La lluvia acá es menos intensa en comparación con otros lugares del país. Nunca llega a estallar del todo; es como una lluvia tímida. La humedad es una constante, tan constante como la sensación y la expectativa de que va a pasar algo nuevo, la sospecha de que la piel que recubría toda la mancha urbana ayer cambió durante la noche.
Las calles siempre están llenas, tres millones de habitantes pero seis millones circulando. La acera cargada de acentos, lo extranjero como parte de la génesis de la ciudad. Los parques transitados por algunos que pasan el rato con personas que seguramente planearon la salida con una semana de anticipación. Los bares y cafés se entremezclan con los centros culturales y los teatros. Sobreviven y se reinventan. Luchan por volverse foco de la atención por su calidad de "notables" y duraderos en la época donde el instante y la foto valen más que la constancia.
Las pizzerias de Corrientes ganando terreno frente a los antiguos cines que los nostálgicos extrañan, los que vieron a Borges, a Victoria, A Evita y a Cortázar.
La Avenida de Mayo como testigo de la historia de una Nación que vio su auge y declive. En su KM cero se alza la casa de gobierno enfrentada al Congreso Nacional como metáfora de una lucha de poder que solo entiende el establishment, el pueblo llano mira con incomprensión a sus representantes mientras se putean en la calle dándole a Gustavo Cerati una razón más para llamarla La Ciudad de la Furia.
Malabia y Santa Fé se alzan frente a Florida y Lavalle, las primeras se consolidan como iconos del centro cultural mientras que las últimas se oscurecen en una decadencia que ve su máximo esplendor cuando se escucha "cambio cambio". El antiguo instituo Di Tella que le hacia frente a la dictadura de Onganía es solo un recuerdo del arte que ahora tiñe las parede del Museo de Arte Latinoamericano y aspira a encontrar soporte en el Centro Cultural Kirchner, tan grande y opulento como la vanidad de los gobernantes que le pusieron su título.
El barrio de Once como testigo de la tragedia, la corrupción y la muerte; una metáfora analógica del pais que empieza en la estación de trenes, en la AMIA, en Cromañón y se extiende a la totalidad del territorio.
El Riachuelo y la General Paz como límites naturales y urbanos. Limites que son como una cicatriz de la última guerra civil, cuando le cortaron la cabeza a la Provincia de Buenos Aires y la federalizaron, la convirtieron en la "París de América".

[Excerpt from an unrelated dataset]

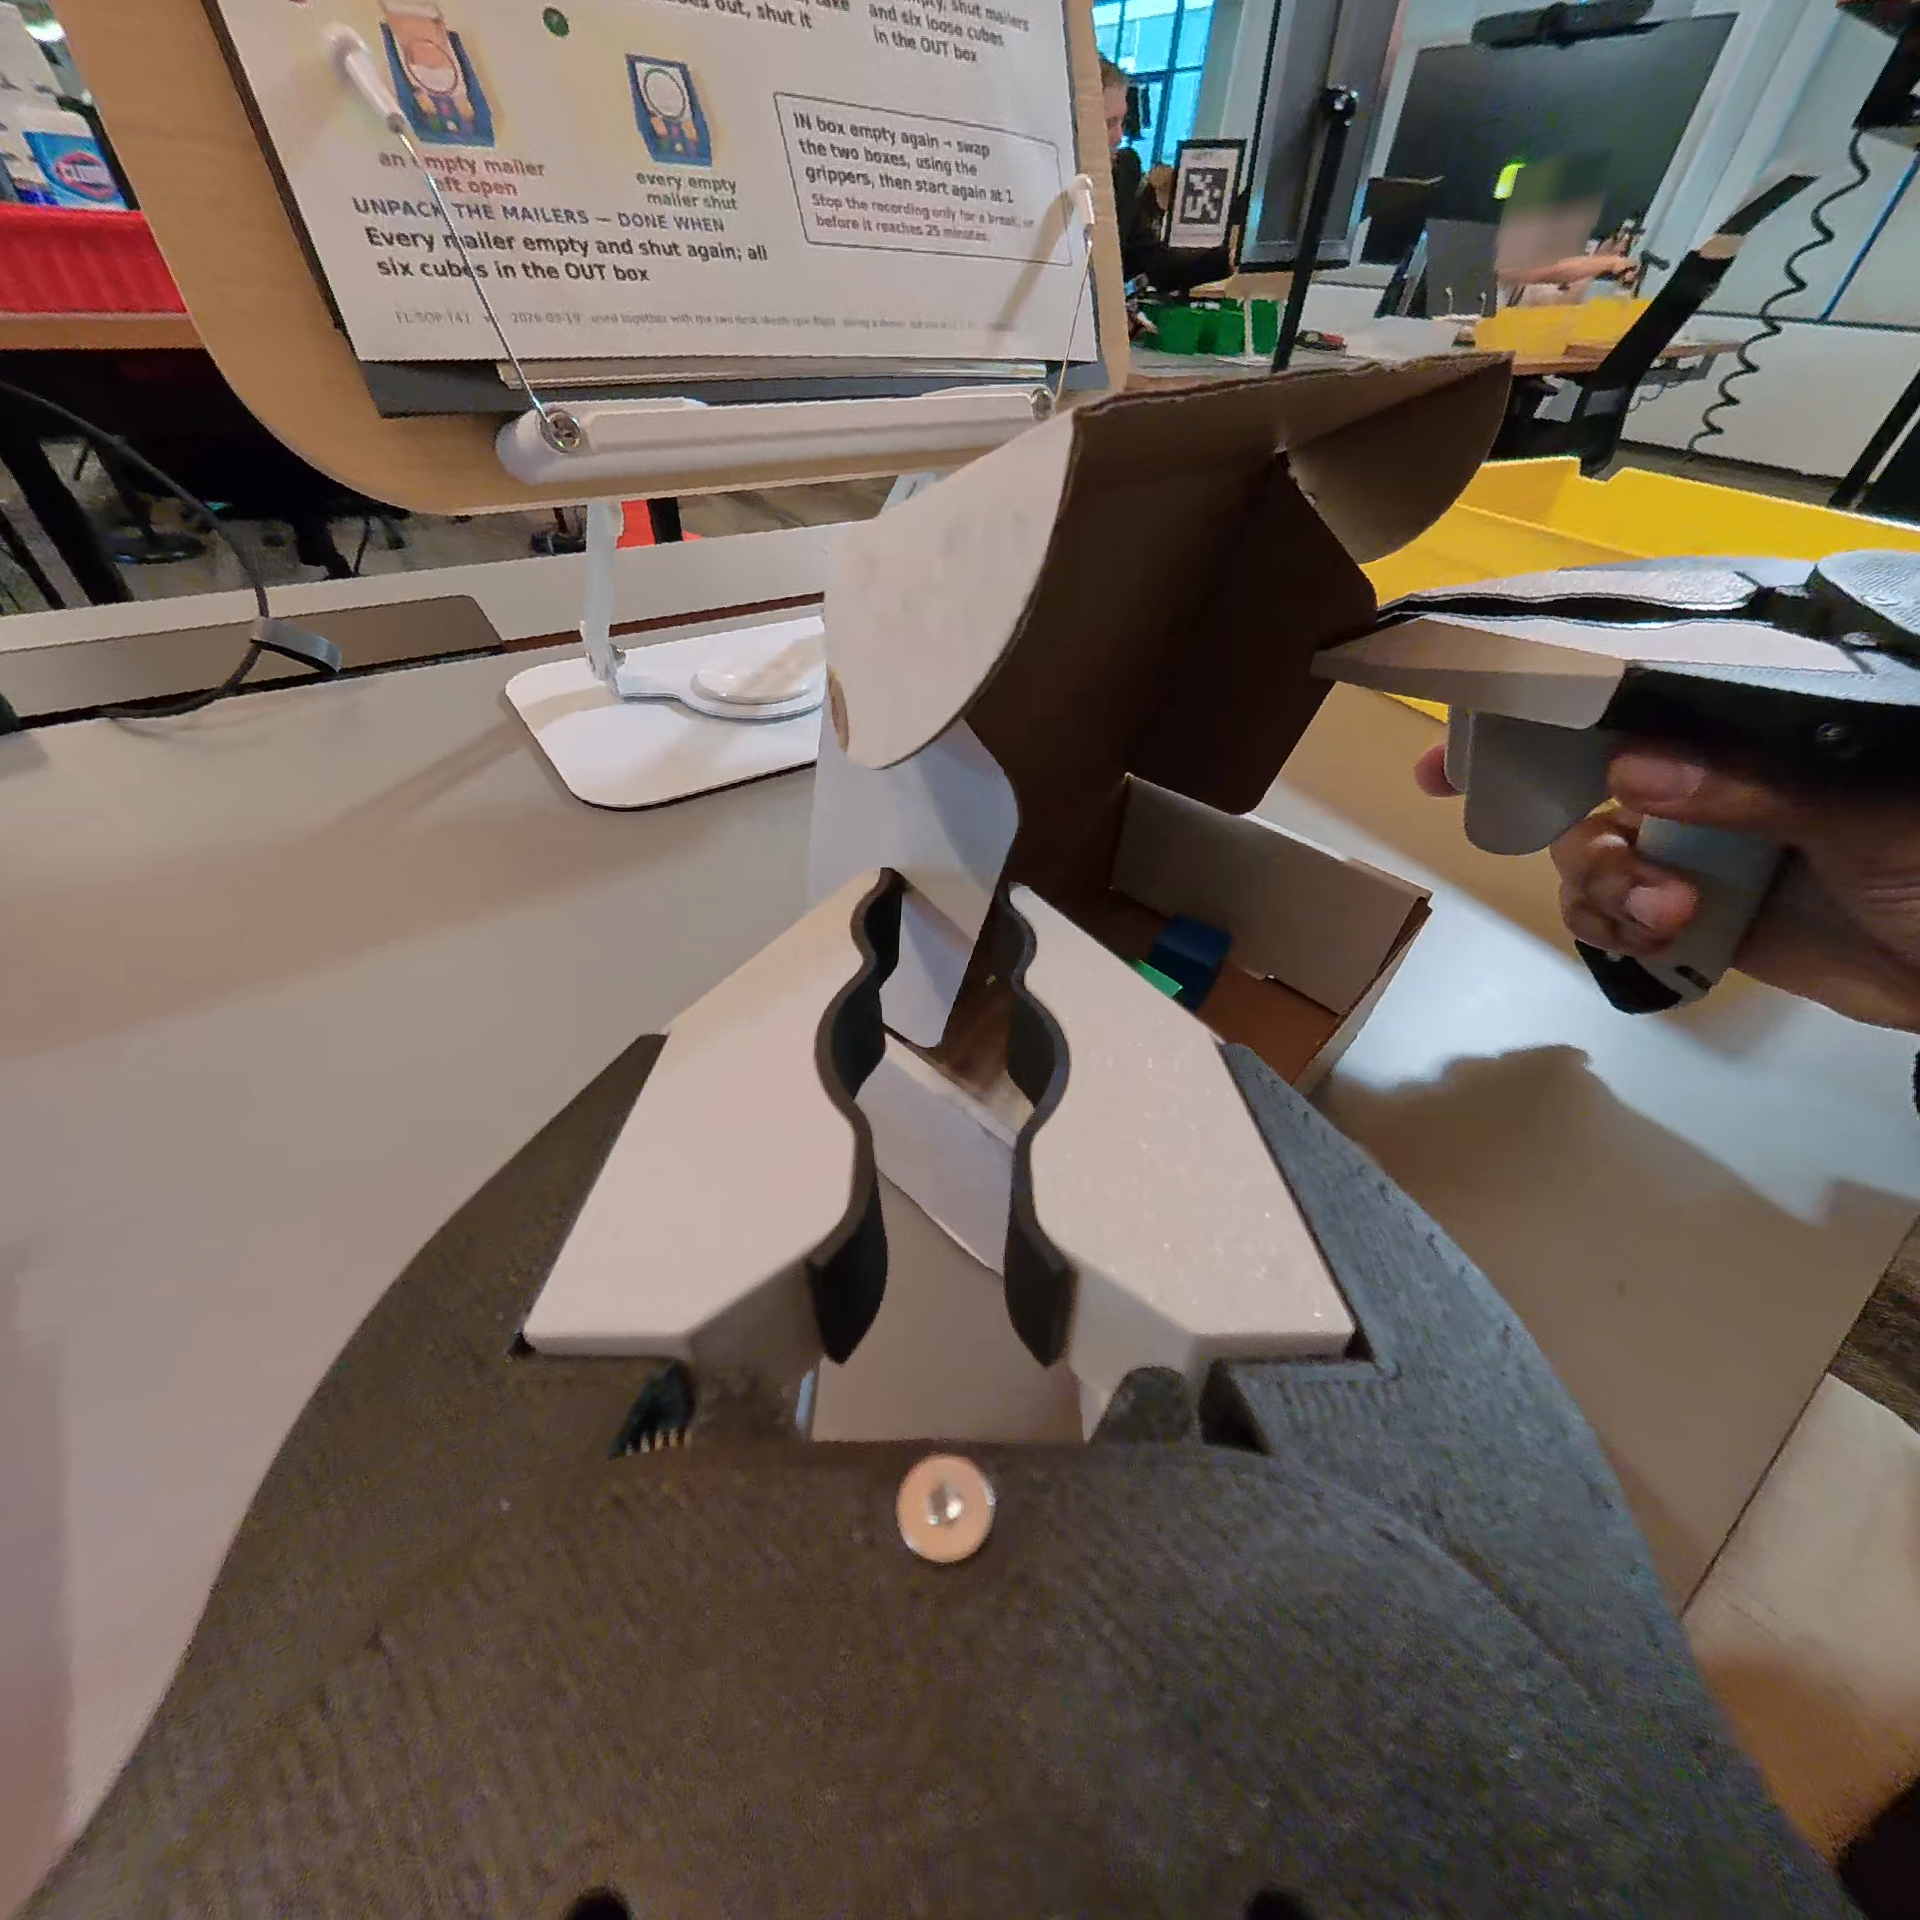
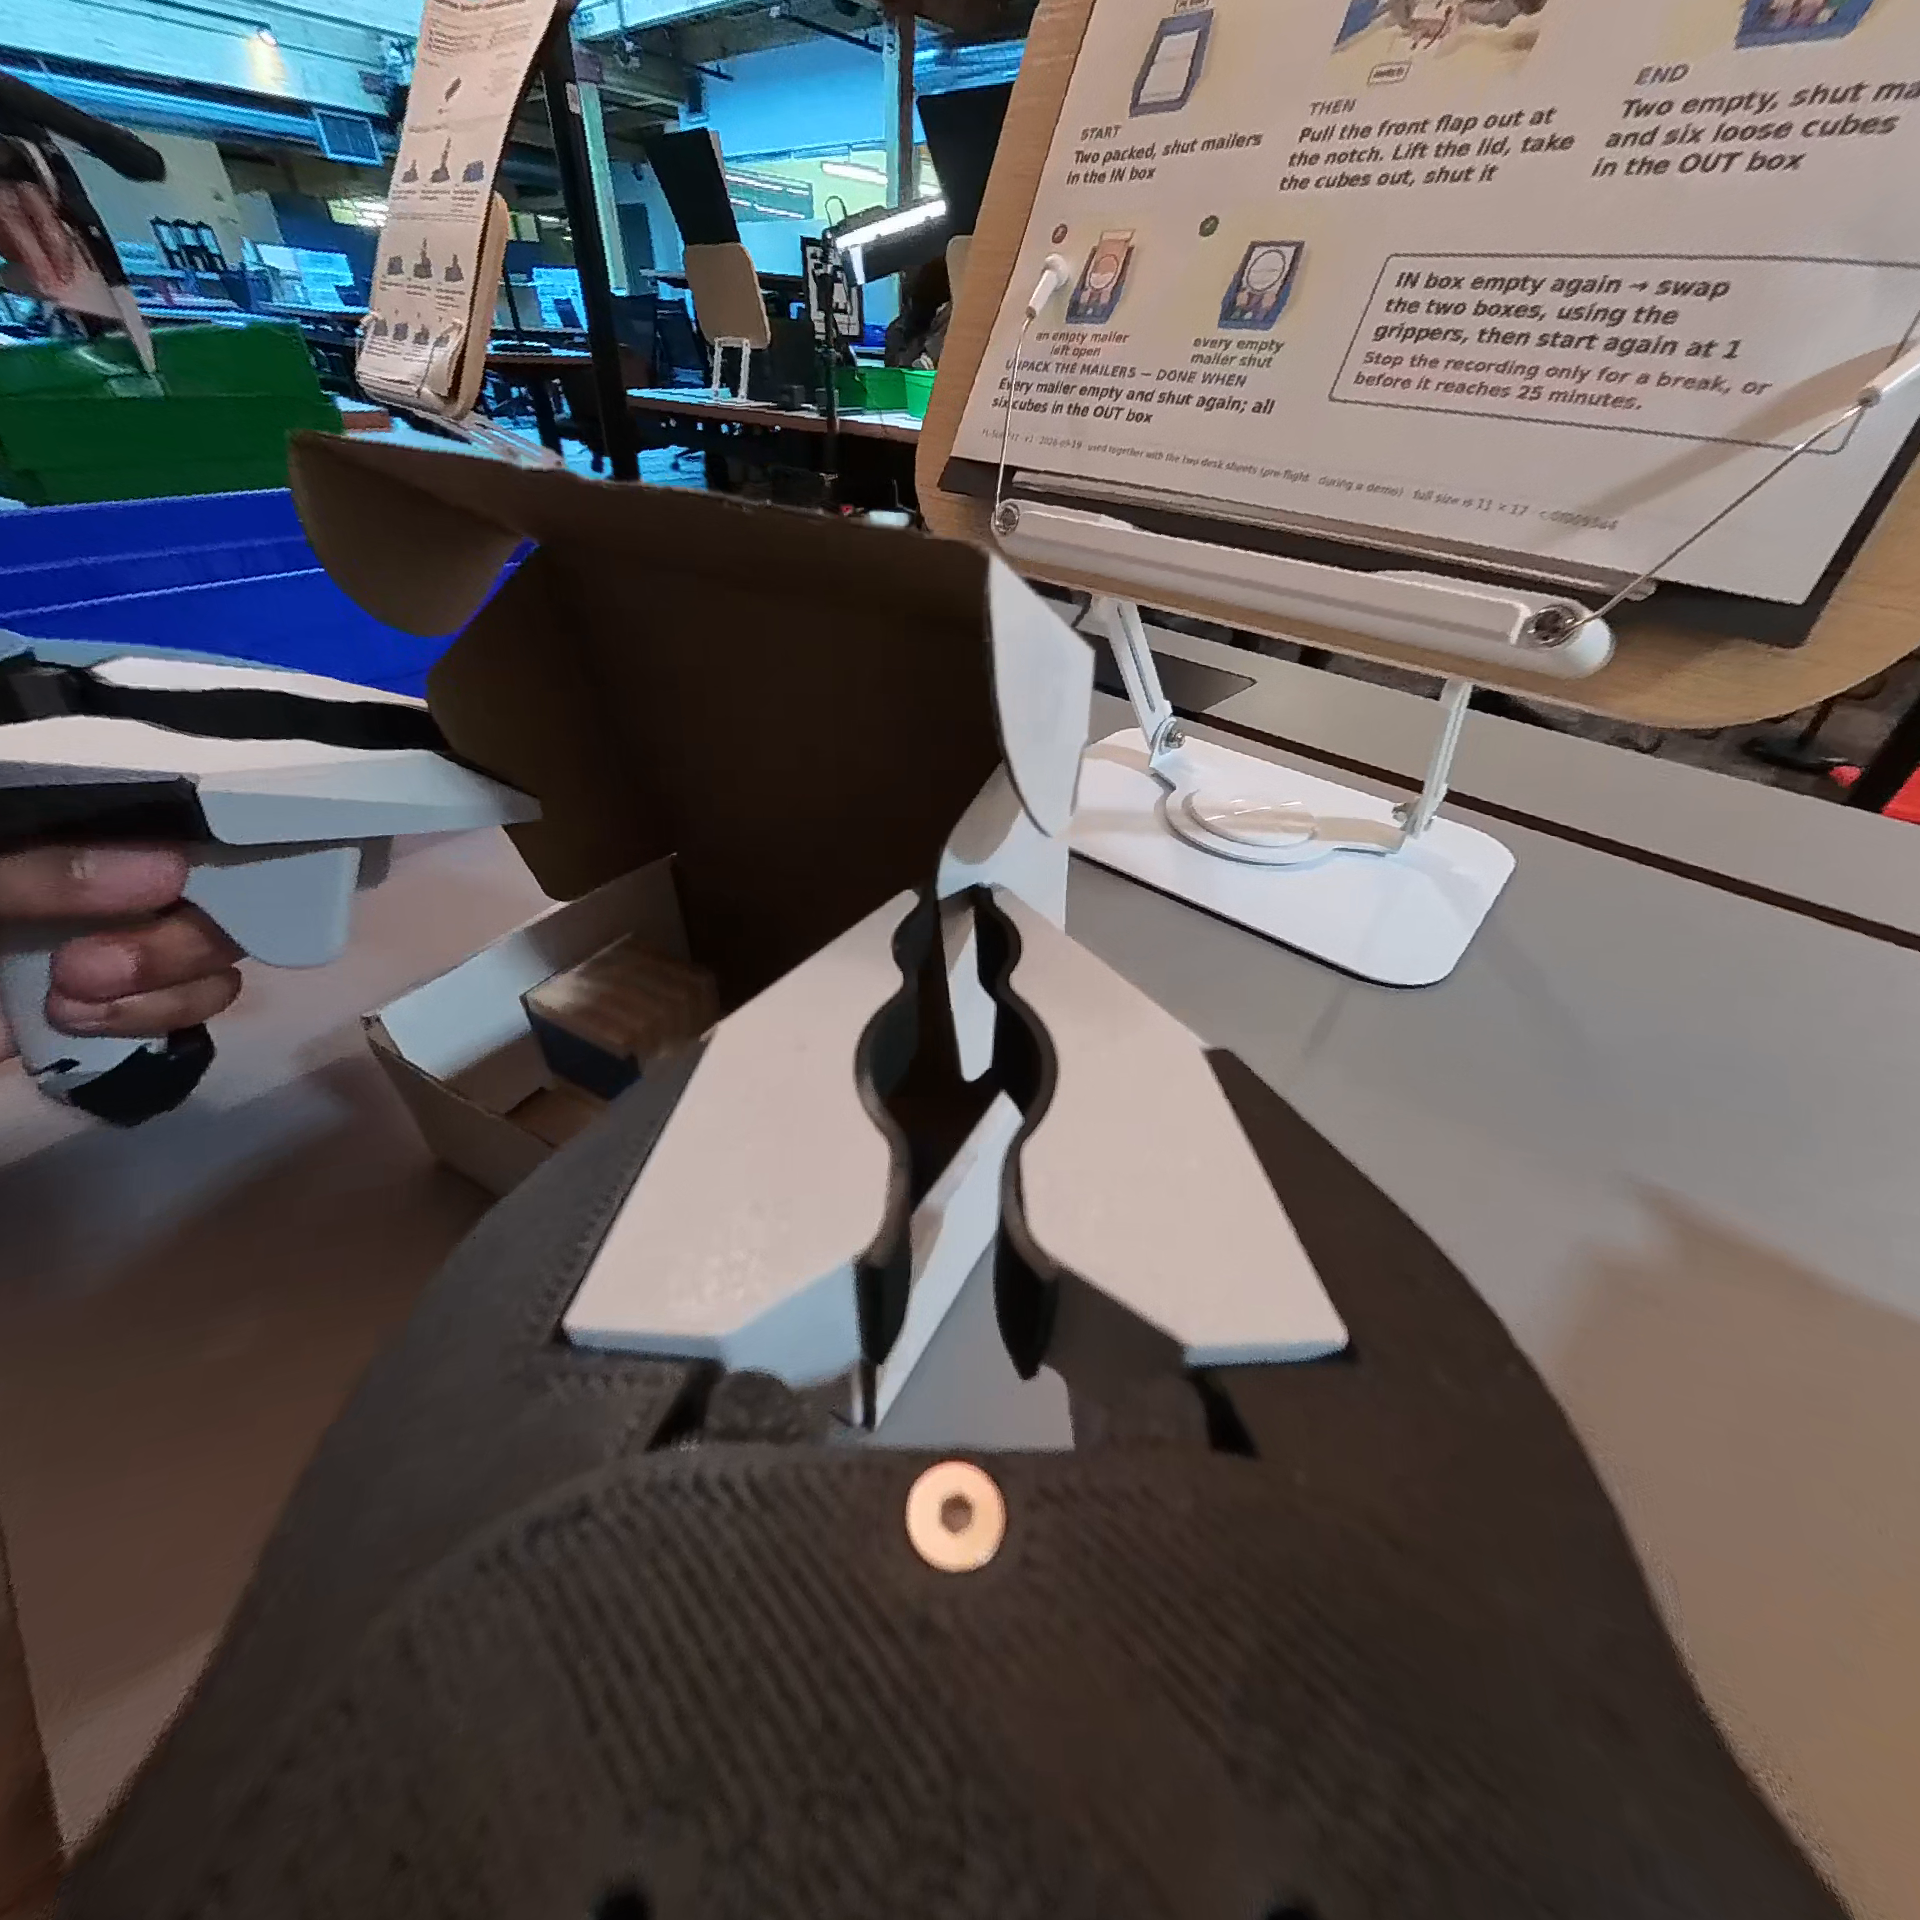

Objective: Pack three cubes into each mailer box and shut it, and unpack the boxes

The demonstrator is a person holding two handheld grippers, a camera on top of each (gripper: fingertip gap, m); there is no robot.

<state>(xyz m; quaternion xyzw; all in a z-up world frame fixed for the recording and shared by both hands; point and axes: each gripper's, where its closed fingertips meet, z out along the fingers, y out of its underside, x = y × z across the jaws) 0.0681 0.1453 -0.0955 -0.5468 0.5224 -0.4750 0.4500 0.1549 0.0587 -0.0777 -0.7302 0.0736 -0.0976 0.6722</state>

Las calles coloniales y estrechas del centro en constraste con las grandes avenidas y bulevares expectantes al progreso y al dinamismo. La Torre de los Ingleses, la Avenida Alvear y la Plaza San Martín hacen lo mismo mientras están ubicadas en el Norte mirando hacia el Atlántico, mirando al comercio del puerto y a los inmigrantes que vinieron a "hacer la America". Los palacios de Retiro, el Teatro Colón, el Hipódromo y la Sociedad Rural se alzan imponentes en el corredor norte con una dosis exagerada de antiperonismo. Están en el Norte, hacia donde mira el mural de Eva Perón elevado en la Nueve de Julio. Combativa frente a la opulencia pero sonriente cuando mira al sur; sonriente cuando mira a sus descamisados, cuando mira a La Boca, cuando mira a San Telmo, a Barracas, cuando mira al cordón sur del conurbano bonaerense y a los espíritus pertenecientes a los obreros de las primeras industrias. Sin embargo, está amurada sobre un edificio famoso por su arquitectura racionalista pero también por sus alegorías a la coima, tipo de cambio común de la política criolla.
El Rio de la Plata rompe contra los muros que le dan la espalda, extrañando a la ciudad balnearia que esperaba el fin de semana para meterse al milenario río.
Buenos Aires es una metáfora completa de Argentina, del país que fuimos y del país que somos. Es una carta de amor a la argentinidad y una celebración constante de la individualidad, de la belleza, de lo distinto y de la vanguardia.